Inside room 200 of the student union, though, muffled bursts of hearty laughter could be heard from behind the thick wooden door as students picked up the lessons Deora shared.

“The other yoga is physical fitness yoga, where you are serious. This is natural,” he said. “Relax. Have fun. Enjoy. Get out of the funk.”

There’s no humor in laughter yoga. It’s not a comedy session where jokes are told. People in the class simply look each other in the eyes and laugh.

According to Laughter Yoga International, the body can’t differentiate between real and fake laughter, so the benefits are the same: reduced blood pressure, lower levels of stress hormones and a host of other benefits.

More often than not, though, the forced laughter eventually turns genuine as the belly laughs become contagious.

“I faked it at first, but after awhile it came natural(ly),” said Laura Hendrick, 20, an earth science major and religious studies minor.
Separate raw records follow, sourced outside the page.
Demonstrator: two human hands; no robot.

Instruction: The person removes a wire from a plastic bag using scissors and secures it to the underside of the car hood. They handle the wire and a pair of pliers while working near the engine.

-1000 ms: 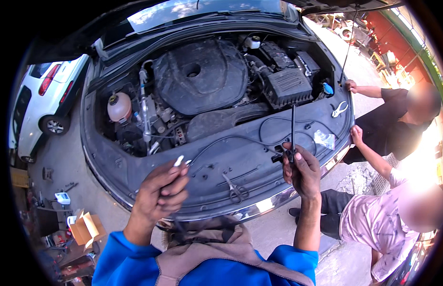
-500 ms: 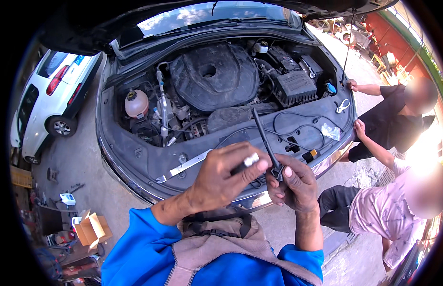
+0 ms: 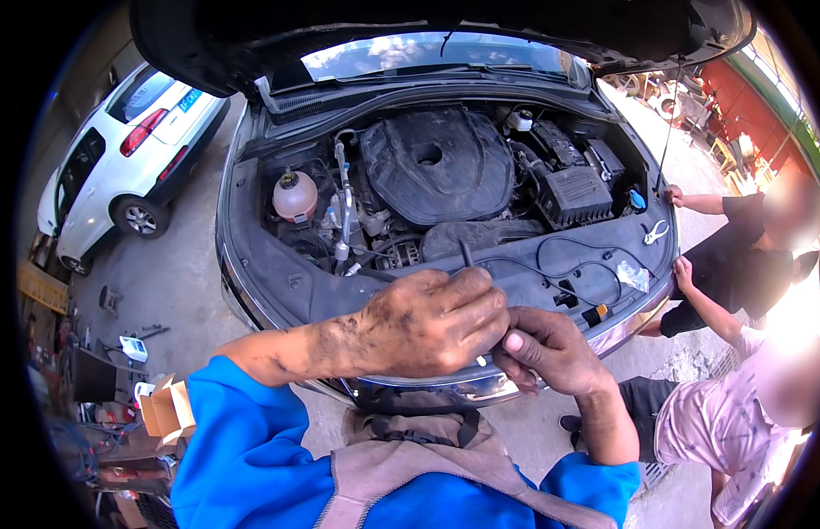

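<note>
My left hand is closed in a fist, back of the hand up, against my right hand. A pale tip shows under its fingers, the end of a small dark cylinder otherwise hidden in the grip. Above the left knuckles the end of a thin black rod sticks up. My right hand is closed, thumb bent over the fingers, on the rod's lower part, which the hands hide. Both hands are over the front edge of a car's engine bay, near a black cable looped on the front panel.
Under the raised hood sit an engine cover and a coolant tank. Pliers and a clear plastic bag lie at the panel's right. Two people stand there. A white car is parked left, above a cardboard box.
My left hand has moved right and closed in against the right hand, covering most of the rod. The flat metal tool on the panel is now hidden. The view has shifted, placing the car further right.
</note>
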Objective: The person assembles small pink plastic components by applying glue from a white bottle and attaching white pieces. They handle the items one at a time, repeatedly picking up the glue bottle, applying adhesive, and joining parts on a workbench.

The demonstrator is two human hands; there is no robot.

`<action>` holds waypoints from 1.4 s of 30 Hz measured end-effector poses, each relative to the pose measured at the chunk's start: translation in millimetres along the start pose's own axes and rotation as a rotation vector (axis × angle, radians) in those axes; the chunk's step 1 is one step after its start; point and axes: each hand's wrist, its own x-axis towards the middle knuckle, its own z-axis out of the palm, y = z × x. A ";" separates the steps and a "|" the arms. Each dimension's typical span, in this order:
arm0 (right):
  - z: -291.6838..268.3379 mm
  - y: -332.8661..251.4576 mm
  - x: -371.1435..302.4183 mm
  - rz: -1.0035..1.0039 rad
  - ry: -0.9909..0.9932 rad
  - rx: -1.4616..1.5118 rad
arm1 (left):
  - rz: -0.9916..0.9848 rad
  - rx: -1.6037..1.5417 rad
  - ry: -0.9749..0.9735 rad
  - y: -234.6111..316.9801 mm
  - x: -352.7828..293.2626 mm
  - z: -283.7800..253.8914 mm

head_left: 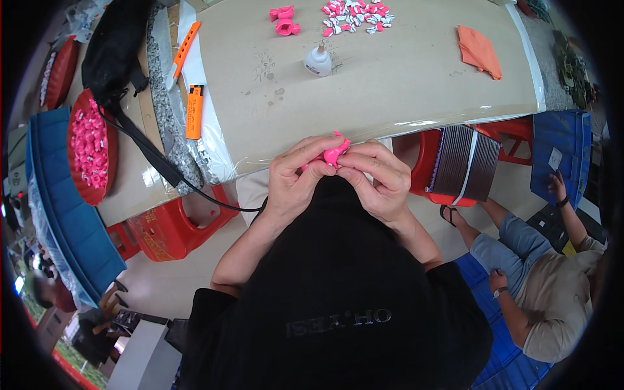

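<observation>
Between my two hands is a small glossy pink plastic figure piece (334, 155), held up at the near edge of the table. My left hand (296, 174) pinches its left side with thumb and forefinger. From the other side my right hand (380, 177) grips it with closed fingertips, which hide part of its shape. Farther back on the table stands a white squeeze bottle (317, 62) with a narrow tip. Beyond it lie two loose pink pieces (286, 27) and a pile of pink-and-white pieces (354, 15).
An orange cloth (480, 53) lies at the table's far right. On the left are an orange utility knife (184, 53), an orange box (194, 112), a black cable (146, 146) and a red bowl (112, 159) of pink pieces. Red stools (162, 229) flank me; a person (546, 286) sits at right.
</observation>
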 end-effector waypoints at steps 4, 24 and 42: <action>-4.5 -3.2 1.6 -0.010 0.024 -0.026 | -0.036 0.012 -0.004 3.2 3.7 3.6; -13.6 -0.7 -14.8 -0.065 0.198 0.093 | -0.117 -0.141 0.042 -18.3 3.6 14.0; -27.6 3.0 -27.5 -0.082 0.225 0.082 | -0.152 -0.102 0.039 -7.9 2.0 40.3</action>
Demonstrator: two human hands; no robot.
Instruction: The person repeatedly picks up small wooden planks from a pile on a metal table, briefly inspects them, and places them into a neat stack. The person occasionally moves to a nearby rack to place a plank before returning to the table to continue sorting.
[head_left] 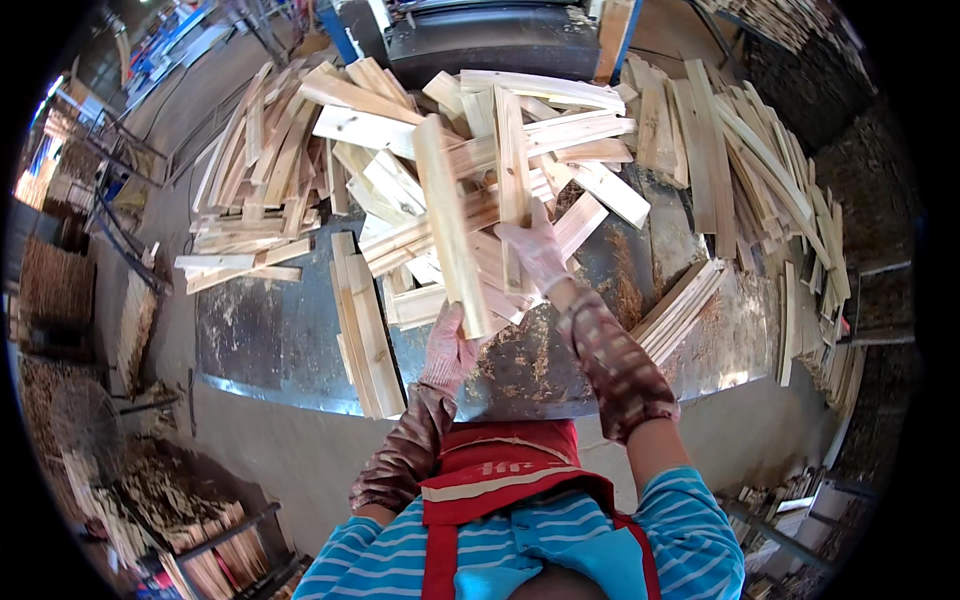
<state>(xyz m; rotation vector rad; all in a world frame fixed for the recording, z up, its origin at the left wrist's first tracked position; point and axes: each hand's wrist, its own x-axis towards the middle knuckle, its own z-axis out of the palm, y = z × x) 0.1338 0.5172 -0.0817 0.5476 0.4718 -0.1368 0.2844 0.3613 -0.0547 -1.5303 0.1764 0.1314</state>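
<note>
Above the left hand (pixel 450 345), a long pale wooden slat (pixel 450 225) is held upright by its lower end, the gloved fingers closed around it. Just to the right of it, the right hand (pixel 535 255), also gloved, is laid on a second slat (pixel 511 175) standing among the loose pile of offcuts (pixel 520 120); its fingers are curled around that piece. Beneath both hands, a grey metal table (pixel 270 340) dusted with sawdust is seen. To the left of the left hand, a neat stack of slats (pixel 365 330) is laid flat on the table. Further right of the right hand, a stacked bundle of strips (pixel 685 305) is set at an angle.
</note>
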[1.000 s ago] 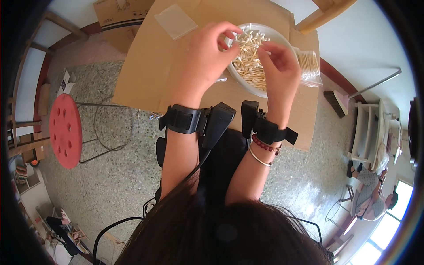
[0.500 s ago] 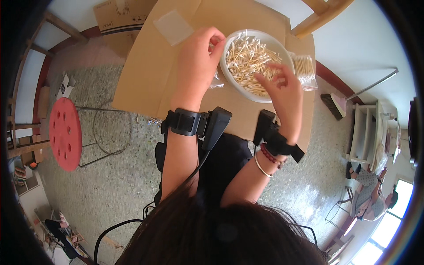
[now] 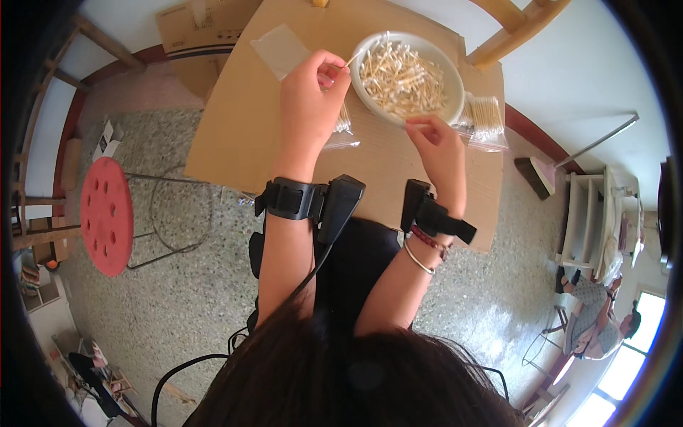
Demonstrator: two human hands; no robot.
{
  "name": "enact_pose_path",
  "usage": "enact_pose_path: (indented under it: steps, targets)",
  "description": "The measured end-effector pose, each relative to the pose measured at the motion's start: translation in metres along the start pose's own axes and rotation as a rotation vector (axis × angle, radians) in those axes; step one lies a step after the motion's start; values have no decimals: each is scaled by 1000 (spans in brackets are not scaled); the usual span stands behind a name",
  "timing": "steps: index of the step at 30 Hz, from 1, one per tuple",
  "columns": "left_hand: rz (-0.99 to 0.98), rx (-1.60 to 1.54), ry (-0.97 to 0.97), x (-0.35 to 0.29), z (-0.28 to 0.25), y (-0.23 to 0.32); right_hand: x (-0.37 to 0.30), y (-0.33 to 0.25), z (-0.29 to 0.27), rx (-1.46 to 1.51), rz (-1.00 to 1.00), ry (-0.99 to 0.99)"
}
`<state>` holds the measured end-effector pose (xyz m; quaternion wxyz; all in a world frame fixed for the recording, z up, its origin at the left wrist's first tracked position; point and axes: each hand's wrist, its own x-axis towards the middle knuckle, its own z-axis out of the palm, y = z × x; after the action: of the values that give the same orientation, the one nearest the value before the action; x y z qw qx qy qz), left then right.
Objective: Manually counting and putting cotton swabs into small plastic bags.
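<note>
A round white bowl (image 3: 456, 75) heaped with cotton swabs (image 3: 402, 77) stands on the cardboard-topped table. My left hand (image 3: 313, 92) is closed in a pinch at the bowl's left rim, with one thin cotton swab (image 3: 352, 58) sticking out from its fingertips. At the near rim, my right hand (image 3: 439, 142) has thumb and fingers pressed together; what they hold, if anything, is hard to make out. Partly hidden behind my left hand lies a clear bag (image 3: 344, 140) with swabs in it. Another clear bag of bundled swabs (image 3: 486, 119) rests right of the bowl.
A flat clear plastic bag (image 3: 279, 51) lies on the cardboard (image 3: 242, 121) at the far left. Wooden chair parts (image 3: 516, 32) border the table's far right. A red stool (image 3: 107, 215) stands to the left, a broom (image 3: 537, 176) to the right. Another person (image 3: 594, 317) sits at far right.
My right hand has drawn back from over the swabs to the near rim, its fingers closing. A swab now shows in my left fingertips. The bowl sits slightly higher in view.
</note>
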<state>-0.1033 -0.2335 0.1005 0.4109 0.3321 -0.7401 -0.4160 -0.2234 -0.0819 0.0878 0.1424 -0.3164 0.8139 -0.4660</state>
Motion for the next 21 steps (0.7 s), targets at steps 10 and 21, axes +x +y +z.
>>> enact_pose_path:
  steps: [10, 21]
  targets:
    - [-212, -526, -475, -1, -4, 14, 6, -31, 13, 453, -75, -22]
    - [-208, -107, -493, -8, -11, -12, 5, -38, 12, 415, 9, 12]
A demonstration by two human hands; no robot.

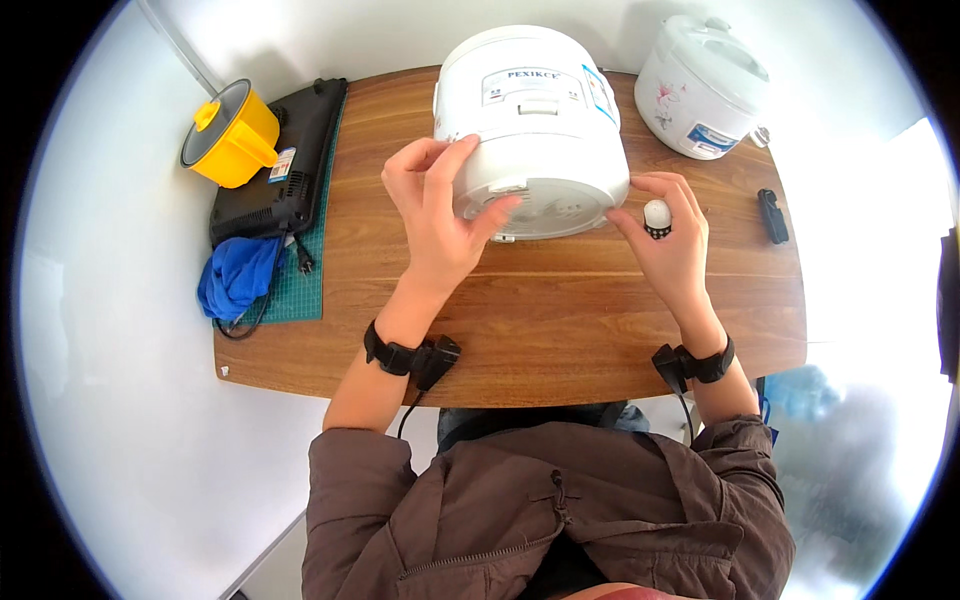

Hendrick came to the session to momentarily forget about the two exams and three research papers she had to complete.

After 15 minutes of laughter, she already noticed a difference.

“I feel better,” she said.

Laughter yoga clubs began springing up in the mid-1990s, and today more than 6,000 clubs exist in 60 countries. Of those, 500 are in the United States.

Deora, who emigrated from India, quit his corporate job in 1992 to become a meditation teacher. In 2002, he started offering free laughter yoga sessions every other week in his Charlotte studio.

Studies show that the average child laughs between 300 and 400 times a day, but adults laugh only 15 times a day. It’s a part of being human that we need to reclaim, said Deora.

“Laughter is in each one of us, a god-given gift,” said Deora. “It dives down somewhere in our gut because of our circumstances of life – as a child, as an adult – so then we forget to laugh. But it is natural in each one of us.”